L’obligation de solarisation des parkings extérieurs s’inscrit dans un mouvement législatif progressif visant à mobiliser un foncier déjà artificialisé pour accélérer le déploiement des énergies renouvelables. Elle impose la couverture photovoltaïque des grandes surfaces de stationnement.
Son fondement initial se trouve dans l’article 101 de la loi Climat et Résilience du 22 août 2021, qui a introduit dans les codes de l’urbanisme et de la construction les premières dispositions relatives à l’équipement énergétique des parcs de stationnement. La loi APER du 10 mars 2023 a renforcé ce cadre en élargissant les obligations et en prévoyant l’intervention d’un décret d’application.
Dans cette perspective, le décret du 13 novembre 2024 constitue désormais la norme centrale. En effet, il précise les modalités d’assujettissement, les obligations de mise en conformité et les cas de dérogation. Ce texte confère ainsi une portée normative effective à une obligation longtemps restée théorique.
Ce décret soumet à l’obligation de solarisation, les parkings extérieurs d’une superficie supérieure à 1 500 m², qu’ils soient existants ou créés postérieurement. Il définit la méthode de calcul de la surface assujettie, incluant les voies de circulation internes, et fixe les délais de mise en conformité.
Le dispositif prévoit également un régime de dérogations strictement encadrées : des critères d’impossibilité technique avérée, de risques pour la sécurité, d’atteinte disproportionnée au patrimoine ou au paysage, ou encore d’incompatibilité avec des servitudes. Il introduit également une dérogation économique, permettant d’écarter l’obligation lorsque l’installation compromet de manière disproportionnée la rentabilité du projet. Cette reconnaissance explicite des contraintes financières constitue un point d’équilibre important, compte tenu des coûts élevés liés aux structures, au raccordement ou au renforcement du réseau, qui peuvent rendre certains projets non viables.
Toutefois, ces exceptions, d’interprétation restrictive, doivent être justifiées par l’exploitant ou le propriétaire, ce qui renforce la sécurité juridique du dispositif tout en limitant les possibilités d’y échapper.
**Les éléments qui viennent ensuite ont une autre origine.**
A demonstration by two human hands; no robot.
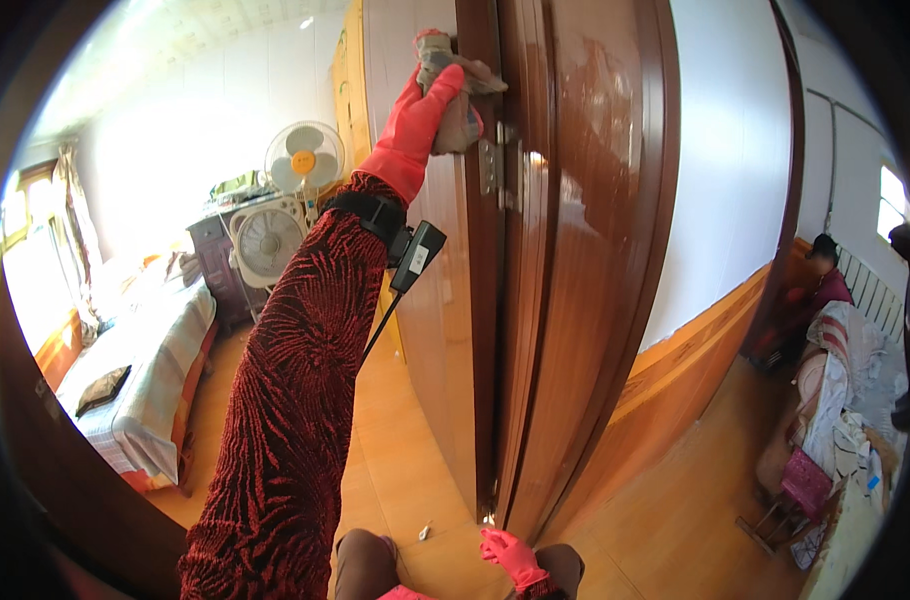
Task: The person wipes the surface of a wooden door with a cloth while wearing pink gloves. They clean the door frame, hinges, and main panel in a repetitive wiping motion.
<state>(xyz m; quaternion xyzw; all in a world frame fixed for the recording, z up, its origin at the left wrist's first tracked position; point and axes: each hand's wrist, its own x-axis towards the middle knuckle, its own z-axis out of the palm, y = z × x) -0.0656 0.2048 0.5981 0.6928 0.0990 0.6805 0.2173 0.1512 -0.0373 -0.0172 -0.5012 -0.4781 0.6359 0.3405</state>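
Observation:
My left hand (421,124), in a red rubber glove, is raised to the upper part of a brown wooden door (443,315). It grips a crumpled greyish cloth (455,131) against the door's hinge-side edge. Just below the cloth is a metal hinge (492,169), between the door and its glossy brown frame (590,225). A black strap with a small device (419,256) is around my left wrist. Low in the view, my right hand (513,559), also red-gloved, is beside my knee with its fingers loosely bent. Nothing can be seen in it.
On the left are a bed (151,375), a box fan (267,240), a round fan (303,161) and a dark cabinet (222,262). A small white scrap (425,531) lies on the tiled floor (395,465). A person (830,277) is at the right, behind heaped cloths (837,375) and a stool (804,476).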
Pour autant, la mise en œuvre concrète reste complexe pour les exploitants. L’installation d’ombrières photovoltaïques représente un investissement important, auquel s’ajoutent les coûts de raccordement et les contraintes techniques liées à la résistance au vent, à la neige ou à la sécurité incendie Les acteurs sont également confrontés aux procédures d’urbanisme, malgré les ajustements introduits pour faciliter l’instruction des projets. À cela s’ajoutent des enjeux d’acceptabilité locale, notamment en matière d’intégration paysagère ou de nuisances potentielles. Ces éléments montrent que l’ambition législative se heurte à des réalités opérationnelles parfois difficiles à surmonter.
Par ailleurs, les projets sont soumis aux autorisations d’urbanisme, parfois en secteur protégé, ce qui peut rallonger les délais ou entraîner des refus. L’articulation entre l’obligation nationale et les règles locales constitue ainsi un point de tension récurrent.
La loi de simplification du droit de l’urbanisme et du logement du 15 octobre 2025 est venue ajuster ce cadre. Elle modifie le Code de l’urbanisme pour empêcher les PLU de restreindre l’installation de dispositifs de solarisation ou de végétalisation sur les parkings dès 500 m² (art.L111-19-1), introduit également des procédés mixtes (ombrières + végétalisation) et des équivalences énergétiques permettant de satisfaire l’obligation autrement que par des ombrières photovoltaïques. Enfin, elle prévoit des délais supplémentaires conditionnés à la signature d’un engagement contractuel, afin de tenir compte des contraintes industrielles et des capacités de raccordement.
Cependant, comme le souligne Arnaud Gossement, les lois dites de simplification tendent souvent à superposer des exceptions, sous‑exceptions et mécanismes alternatifs, rendant le dispositif moins lisible pour les collectivités et les exploitants. L’introduction de procédés mixtes, d’équivalences énergétiques et de seuils différenciés contribue ainsi à complexifier un régime déjà dense, au risque de créer des incertitudes dans l’instruction des projets.
Si la solarisation des parkings présente un intérêt énergétique réel (production locale, autoconsommation, sobriété foncière entre autres), son effectivité dépendra désormais de l’accompagnement des pouvoirs publics : dispositifs de soutien financier, une clarification des procédures et une coordination renforcée avec les collectivités. Sans cet accompagnement opérationnel, l’empilement des textes risque de maintenir un écart important entre l’ambition et la réalité des projets.